Matt Heath: Sporting chance turns into Easter treat

Publish Date
Wed, 3 May 2017, 10:13AM
Photo / Getty
Photo / Getty

Matt Heath: Sporting chance turns into Easter treat

Publish Date
Wed, 3 May 2017, 10:13AM

Why do kids have to play sports? If you have more than one child you'll know how differently they turn out.

Same parents, same upbringing, totally different attitude. This is especially noticeable in the cauldron of school holidays.

Both my boys are great New Zealanders but one is sporty while the other isn't.

He's more of the cerebral type. He's the kind of 7-year-old who sits around talking about the key differences between the Marvel and DC universes rather than cricket.
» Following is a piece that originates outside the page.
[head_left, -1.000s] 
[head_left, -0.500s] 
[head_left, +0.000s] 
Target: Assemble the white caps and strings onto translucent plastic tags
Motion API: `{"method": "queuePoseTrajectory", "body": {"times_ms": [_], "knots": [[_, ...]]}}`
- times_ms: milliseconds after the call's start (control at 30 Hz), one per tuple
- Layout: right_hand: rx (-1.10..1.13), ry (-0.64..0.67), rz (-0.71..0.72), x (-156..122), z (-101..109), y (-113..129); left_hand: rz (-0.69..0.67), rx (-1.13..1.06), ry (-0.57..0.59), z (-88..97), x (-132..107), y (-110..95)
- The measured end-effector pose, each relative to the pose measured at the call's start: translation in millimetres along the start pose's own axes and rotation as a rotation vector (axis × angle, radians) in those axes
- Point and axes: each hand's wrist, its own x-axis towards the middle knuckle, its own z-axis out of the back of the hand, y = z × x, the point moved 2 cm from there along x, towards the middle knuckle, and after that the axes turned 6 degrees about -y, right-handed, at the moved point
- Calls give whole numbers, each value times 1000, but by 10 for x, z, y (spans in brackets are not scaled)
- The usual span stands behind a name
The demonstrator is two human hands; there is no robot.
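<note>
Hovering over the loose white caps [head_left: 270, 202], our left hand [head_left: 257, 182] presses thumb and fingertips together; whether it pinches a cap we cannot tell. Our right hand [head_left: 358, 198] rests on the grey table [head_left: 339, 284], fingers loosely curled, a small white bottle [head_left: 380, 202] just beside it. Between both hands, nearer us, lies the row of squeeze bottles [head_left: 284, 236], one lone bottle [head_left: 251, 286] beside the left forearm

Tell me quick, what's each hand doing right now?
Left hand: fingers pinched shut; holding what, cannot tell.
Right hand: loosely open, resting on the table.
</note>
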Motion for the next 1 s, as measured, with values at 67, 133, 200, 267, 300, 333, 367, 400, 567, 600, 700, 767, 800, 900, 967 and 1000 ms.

The inconsistencies in Pokemon taxonomy rather than rugby.

I was passing a ball around with the two of them the other day when the non-sporty one asked: "what's the point in this Dad?",

"Isn't it a bit of a waste of time standing out here doing this over and over again? Can I have your phone for a minute?"

I explained to him that a parent's job is to produce the complete human. Brains, brawn and social skills.

A powerful mind is essential and that's what school, study and reading is for but you also need to physically interact with the world around you. Your body is the medium for that.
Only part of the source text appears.